Data for processing:
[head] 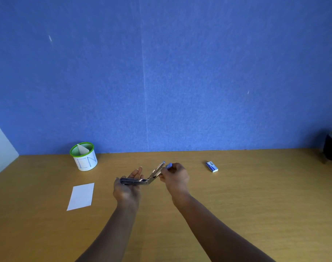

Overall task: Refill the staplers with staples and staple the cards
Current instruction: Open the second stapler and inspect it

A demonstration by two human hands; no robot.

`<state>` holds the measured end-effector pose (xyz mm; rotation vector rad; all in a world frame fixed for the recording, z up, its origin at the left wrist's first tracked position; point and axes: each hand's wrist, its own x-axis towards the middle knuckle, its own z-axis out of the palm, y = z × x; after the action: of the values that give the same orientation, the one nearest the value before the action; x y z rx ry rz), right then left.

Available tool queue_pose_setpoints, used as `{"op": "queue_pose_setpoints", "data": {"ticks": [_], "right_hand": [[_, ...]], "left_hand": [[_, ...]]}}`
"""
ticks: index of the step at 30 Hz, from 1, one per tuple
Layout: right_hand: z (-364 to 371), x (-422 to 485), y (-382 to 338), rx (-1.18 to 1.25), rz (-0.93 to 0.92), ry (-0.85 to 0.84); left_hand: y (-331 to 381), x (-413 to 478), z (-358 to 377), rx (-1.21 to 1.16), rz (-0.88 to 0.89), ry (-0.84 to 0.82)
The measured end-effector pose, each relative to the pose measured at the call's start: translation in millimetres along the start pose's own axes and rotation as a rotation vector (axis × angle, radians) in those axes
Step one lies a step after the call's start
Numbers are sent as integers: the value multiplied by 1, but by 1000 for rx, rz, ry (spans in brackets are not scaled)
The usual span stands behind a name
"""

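Stapler point(142, 178): bright metal, glossy. Card point(81, 196): matt white paper. Table point(237, 195): smooth wood-grain, slight sheen. Wall point(161, 72): matt blue felt-like cloth. Staple box point(211, 166): printed cardboard

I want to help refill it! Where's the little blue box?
In the head view, the small blue box lies on the wooden table, right of the right hand.
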<state>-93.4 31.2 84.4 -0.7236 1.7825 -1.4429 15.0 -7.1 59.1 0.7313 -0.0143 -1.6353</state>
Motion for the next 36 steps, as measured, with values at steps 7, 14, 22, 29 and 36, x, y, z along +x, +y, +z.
{"op": "queue_pose_setpoints", "data": {"ticks": [7, 14, 22, 29, 36], "right_hand": [[-13, 7, 2, 521, 292, -19], [-26, 13, -5, 606, 312, -15], [-31, 18, -8, 407, 202, -73], [-25, 13, -10, 209, 104, -174], [-22, 13, -6, -188, -270, -1]], "left_hand": [[1, 2, -12, -8, -79, -44], [5, 1, -16, 215, -144, -56], [7, -17, -3, 1008, -457, -366], [-5, -20, 6, 1005, -411, -472], [-5, -18, 7, 863, -329, -409]]}}
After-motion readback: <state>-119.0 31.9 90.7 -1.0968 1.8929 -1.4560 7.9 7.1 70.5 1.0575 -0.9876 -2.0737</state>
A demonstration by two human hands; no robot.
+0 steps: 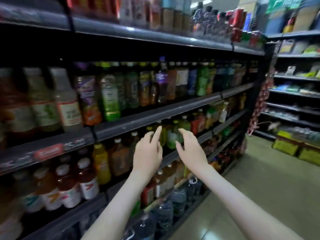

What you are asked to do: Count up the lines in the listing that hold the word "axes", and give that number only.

Task output: 2